Instructions to follow: Once you reach the line containing "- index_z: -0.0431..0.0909" in the entries below, write out that line and each one after it down to the line containing "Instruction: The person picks", exactly and with nothing added.

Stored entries
==================================================

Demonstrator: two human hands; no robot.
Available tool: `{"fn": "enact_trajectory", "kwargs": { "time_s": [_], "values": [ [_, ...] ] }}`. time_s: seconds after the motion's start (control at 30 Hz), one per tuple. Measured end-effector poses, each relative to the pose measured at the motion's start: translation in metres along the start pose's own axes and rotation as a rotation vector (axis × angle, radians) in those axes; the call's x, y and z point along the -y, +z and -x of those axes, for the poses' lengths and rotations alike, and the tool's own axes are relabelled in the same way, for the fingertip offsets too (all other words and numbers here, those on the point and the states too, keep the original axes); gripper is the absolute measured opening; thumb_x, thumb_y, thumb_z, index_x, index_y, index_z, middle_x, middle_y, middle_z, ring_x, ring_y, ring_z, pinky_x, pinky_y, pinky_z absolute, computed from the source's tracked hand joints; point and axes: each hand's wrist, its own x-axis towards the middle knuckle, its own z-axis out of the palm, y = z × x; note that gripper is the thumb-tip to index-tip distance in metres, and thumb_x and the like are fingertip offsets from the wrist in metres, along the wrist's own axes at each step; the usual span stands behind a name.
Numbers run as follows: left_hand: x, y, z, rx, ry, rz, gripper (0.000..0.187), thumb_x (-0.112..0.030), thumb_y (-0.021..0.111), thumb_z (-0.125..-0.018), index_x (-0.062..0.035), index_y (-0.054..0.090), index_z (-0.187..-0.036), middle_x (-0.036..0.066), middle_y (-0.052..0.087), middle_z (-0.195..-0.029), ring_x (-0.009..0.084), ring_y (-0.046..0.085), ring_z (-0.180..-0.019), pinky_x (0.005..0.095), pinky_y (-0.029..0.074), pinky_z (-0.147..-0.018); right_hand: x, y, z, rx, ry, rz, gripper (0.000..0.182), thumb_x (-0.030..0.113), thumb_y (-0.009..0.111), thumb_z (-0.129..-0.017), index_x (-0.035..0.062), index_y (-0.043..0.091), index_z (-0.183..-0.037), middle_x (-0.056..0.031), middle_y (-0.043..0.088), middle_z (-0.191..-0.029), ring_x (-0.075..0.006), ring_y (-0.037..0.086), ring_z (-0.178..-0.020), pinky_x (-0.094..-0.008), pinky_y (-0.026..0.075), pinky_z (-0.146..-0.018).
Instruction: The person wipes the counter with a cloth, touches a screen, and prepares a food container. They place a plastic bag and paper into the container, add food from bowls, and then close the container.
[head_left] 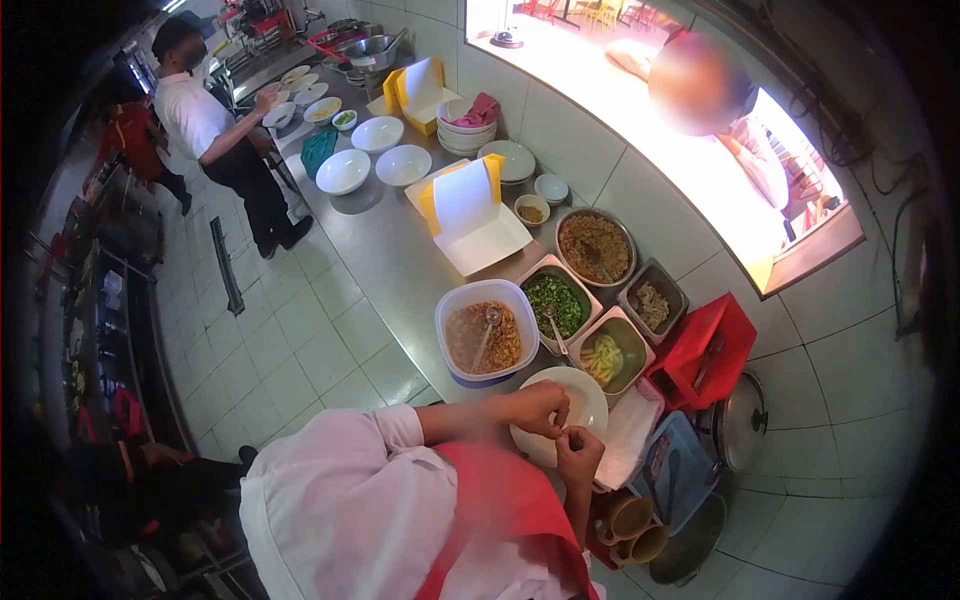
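Note:
My left hand [541, 408] and my right hand [579, 456] meet over a white plate [586, 394], their fingertips pinched close together. Anything between those fingertips is too small or hidden to make out. Just beyond the plate is a white tub [449, 350] of brown minced food with a ladle [487, 335] in it. Beside that stand a metal container of chopped greens [553, 300] with a spoon and another holding pale yellow-green pieces [602, 358]. A white tissue stack [628, 435] in a pink basket lies near my right hand.
Along the wall are a bowl of brown crumbly topping [595, 245], a red box [705, 350] and a blue tray with utensils [675, 475]. Open yellow-white cartons [485, 235] and white bowls [343, 172] stand farther along the steel counter. A co-worker [200, 120] stands at its far end; another person leans at the hatch.

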Motion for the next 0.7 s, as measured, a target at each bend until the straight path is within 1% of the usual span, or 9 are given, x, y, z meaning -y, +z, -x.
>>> {"fn": "enact_trajectory", "kwargs": {
  "time_s": [0.13, 0.2, 0.23, 0.3, 0.33, 0.4, 0.53, 0.6, 0.7],
  "values": [
    [-0.013, -0.004, 0.004, -0.104, 0.115, -0.119, 0.009, -0.016, 0.072, -0.060, -0.0084, 0.068, -0.061, 0.006, 0.063, -0.069, 0.0241, 0.060, -0.081, 0.0383, 0.044, -0.074, -0.018, -0.002, -0.001, -0.014, -0.021, -0.046, 0.009, 0.004, 0.064, -0.078, -0.0039, 0.063, -0.074, 0.0007, 0.057, -0.064, -0.0043, 0.051, -0.059, -0.0213, 0.042, -0.054],
    [-0.016, -0.001, 0.005, -0.174, 0.087, -0.142, 0.009, -0.017, 0.073, -0.063, -0.0101, 0.068, -0.065, 0.004, 0.063, -0.082, 0.0216, 0.055, -0.090, 0.0383, 0.040, -0.078, -0.017, -0.001, -0.001, -0.049, 0.030, -0.087, 0.007, 0.001, 0.061, -0.083, -0.0026, 0.063, -0.077, 0.0040, 0.055, -0.067, -0.0020, 0.047, -0.059, -0.0191, 0.038, -0.054],
    [-0.016, 0.000, 0.006, -0.174, 0.088, -0.142, 0.009, -0.017, 0.073, -0.063, -0.0101, 0.068, -0.065, 0.004, 0.063, -0.082, 0.0216, 0.055, -0.090, 0.0383, 0.040, -0.078, -0.020, -0.001, -0.003, -0.050, 0.030, -0.087, 0.007, 0.001, 0.061, -0.083, -0.0026, 0.063, -0.077, 0.0040, 0.055, -0.067, -0.0020, 0.047, -0.059, -0.0191, 0.038, -0.054],
    [-0.017, 0.003, 0.007, -0.360, 0.244, -0.114, 0.011, -0.017, 0.074, -0.067, -0.0090, 0.069, -0.071, 0.003, 0.061, -0.097, 0.0214, 0.054, -0.094, 0.0392, 0.040, -0.080, -0.027, -0.001, -0.006, -0.124, 0.050, -0.090, 0.007, 0.001, 0.060, -0.084, -0.0027, 0.063, -0.079, 0.0026, 0.057, -0.069, -0.0031, 0.049, -0.061, -0.0193, 0.039, -0.056],
    [-0.018, 0.005, 0.008, -0.358, 0.247, -0.112, 0.011, -0.017, 0.074, -0.067, -0.0090, 0.069, -0.071, 0.003, 0.061, -0.097, 0.0214, 0.054, -0.094, 0.0392, 0.040, -0.080, -0.028, -0.002, -0.006, -0.128, 0.051, -0.089, 0.007, 0.001, 0.060, -0.084, -0.0027, 0.063, -0.079, 0.0026, 0.057, -0.069, -0.0031, 0.049, -0.061, -0.0193, 0.039, -0.056],
    [-0.020, 0.008, 0.010, -0.381, 0.374, -0.240, 0.011, -0.018, 0.075, -0.069, -0.0091, 0.070, -0.073, 0.004, 0.058, -0.107, 0.0224, 0.053, -0.101, 0.0394, 0.040, -0.080, -0.028, -0.003, -0.009, -0.127, 0.103, -0.101, 0.007, 0.002, 0.059, -0.084, -0.0026, 0.063, -0.080, 0.0013, 0.057, -0.069, -0.0042, 0.051, -0.062, -0.0192, 0.040, -0.058],
    [-0.016, 0.013, 0.009, -0.364, 0.364, -0.275, 0.012, -0.020, 0.075, -0.071, -0.0101, 0.071, -0.074, 0.005, 0.059, -0.108, 0.0237, 0.052, -0.105, 0.0391, 0.040, -0.081, -0.036, -0.012, -0.011, -0.091, 0.084, -0.098, 0.007, 0.003, 0.058, -0.083, -0.0024, 0.062, -0.080, 0.0012, 0.056, -0.067, -0.0055, 0.052, -0.061, -0.0208, 0.041, -0.057],
    [-0.015, 0.013, 0.010, -0.312, 0.330, -0.286, 0.012, -0.021, 0.074, -0.072, -0.0099, 0.070, -0.072, 0.005, 0.058, -0.110, 0.0232, 0.052, -0.106, 0.0396, 0.039, -0.082, -0.037, -0.019, -0.012, -0.015, 0.286, -0.193, 0.008, 0.004, 0.058, -0.083, -0.0029, 0.061, -0.080, 0.0016, 0.055, -0.064, -0.0070, 0.053, -0.061, -0.0220, 0.042, -0.054],
    [-0.019, 0.010, 0.010, -0.315, 0.340, -0.288, 0.012, -0.020, 0.073, -0.074, -0.0095, 0.069, -0.071, 0.006, 0.058, -0.110, 0.0234, 0.052, -0.106, 0.0400, 0.039, -0.082, -0.028, -0.022, -0.009, -0.022, 0.372, -0.306, 0.008, 0.006, 0.060, -0.082, -0.0018, 0.062, -0.081, 0.0026, 0.054, -0.063, -0.0065, 0.054, -0.062, -0.0205, 0.041, -0.054]
  ]
}}
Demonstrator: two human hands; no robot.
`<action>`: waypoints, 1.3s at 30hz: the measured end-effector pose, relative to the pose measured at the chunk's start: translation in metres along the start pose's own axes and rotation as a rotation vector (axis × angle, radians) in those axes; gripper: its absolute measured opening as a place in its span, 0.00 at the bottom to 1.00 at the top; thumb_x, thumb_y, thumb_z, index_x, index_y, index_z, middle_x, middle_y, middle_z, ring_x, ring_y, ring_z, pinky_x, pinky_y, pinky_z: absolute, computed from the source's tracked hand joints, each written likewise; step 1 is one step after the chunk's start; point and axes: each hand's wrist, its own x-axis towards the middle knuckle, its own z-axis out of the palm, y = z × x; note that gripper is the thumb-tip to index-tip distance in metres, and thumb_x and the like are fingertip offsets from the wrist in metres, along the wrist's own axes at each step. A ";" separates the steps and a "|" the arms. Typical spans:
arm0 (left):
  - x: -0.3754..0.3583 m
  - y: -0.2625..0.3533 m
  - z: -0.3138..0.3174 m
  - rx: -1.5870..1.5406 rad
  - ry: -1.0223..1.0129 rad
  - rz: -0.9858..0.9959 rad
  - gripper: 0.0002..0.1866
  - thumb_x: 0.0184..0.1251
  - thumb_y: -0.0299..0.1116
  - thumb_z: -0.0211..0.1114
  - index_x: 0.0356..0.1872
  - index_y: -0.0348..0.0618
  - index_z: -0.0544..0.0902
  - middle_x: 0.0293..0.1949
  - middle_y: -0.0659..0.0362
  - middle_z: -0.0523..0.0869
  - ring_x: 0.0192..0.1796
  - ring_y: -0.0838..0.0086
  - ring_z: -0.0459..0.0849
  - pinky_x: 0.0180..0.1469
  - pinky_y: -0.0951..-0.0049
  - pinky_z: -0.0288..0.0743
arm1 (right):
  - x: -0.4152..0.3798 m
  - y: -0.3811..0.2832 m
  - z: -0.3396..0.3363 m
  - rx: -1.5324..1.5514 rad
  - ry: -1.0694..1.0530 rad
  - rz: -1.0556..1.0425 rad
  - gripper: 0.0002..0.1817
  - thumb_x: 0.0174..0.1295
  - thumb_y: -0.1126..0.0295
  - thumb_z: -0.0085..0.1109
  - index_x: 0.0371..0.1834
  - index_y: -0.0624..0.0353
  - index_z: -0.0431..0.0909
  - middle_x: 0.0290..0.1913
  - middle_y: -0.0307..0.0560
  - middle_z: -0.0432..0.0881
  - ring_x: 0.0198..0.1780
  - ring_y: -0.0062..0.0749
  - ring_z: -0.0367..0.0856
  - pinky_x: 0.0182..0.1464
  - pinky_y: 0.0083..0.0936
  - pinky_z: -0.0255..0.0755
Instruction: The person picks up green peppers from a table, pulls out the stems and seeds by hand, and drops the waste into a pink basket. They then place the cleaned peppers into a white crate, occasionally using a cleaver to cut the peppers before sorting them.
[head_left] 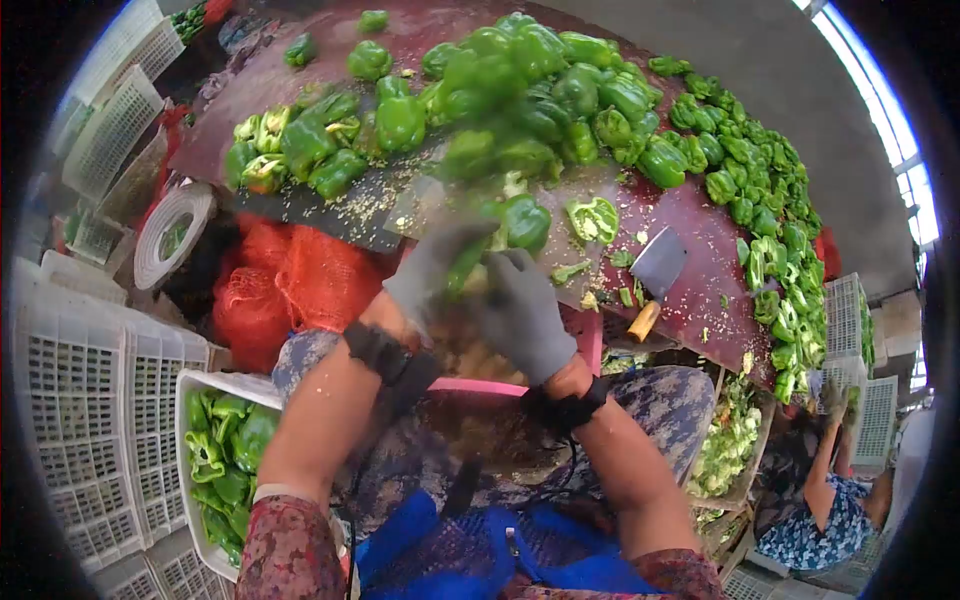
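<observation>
My left hand point(437, 268), in a grey glove and somewhat blurred, is closed around a green bell pepper piece point(466, 266) between the two hands. My right hand point(522, 312), gloved in grey too, curls its fingers against the same piece. Just beyond the fingertips is a whole green bell pepper point(526, 222). Under both hands a pink basin point(480, 386) sits at my lap, its contents blurred. To the right, a cut pepper half point(593, 220) lies on the board, and a cleaver point(661, 262) with a wooden handle rests near the table's edge.
A heap of green peppers point(560, 85) covers the far dark red table point(700, 290), with more along its right side. Pepper-filled white crate point(190, 470), red mesh sacks point(320, 275) and stacked crates point(75, 400) stand left. Another person point(815, 500) is at lower right.
</observation>
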 end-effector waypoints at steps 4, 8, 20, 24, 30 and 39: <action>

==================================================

Result for this task:
  - index_z: -0.0431..0.0909
  - middle_x: 0.0290..0.1913
  - middle_y: -0.0307..0.0560
  - middle_z: -0.0432..0.0881
  - ring_x: 0.0198..0.1780
  - ring_y: -0.0062..0.0749
  - ring_z: -0.0367..0.0856
  - pinky_x: 0.0182..0.1464
  - pinky_y: 0.0083..0.0936
  - pinky_z: -0.0255..0.0755
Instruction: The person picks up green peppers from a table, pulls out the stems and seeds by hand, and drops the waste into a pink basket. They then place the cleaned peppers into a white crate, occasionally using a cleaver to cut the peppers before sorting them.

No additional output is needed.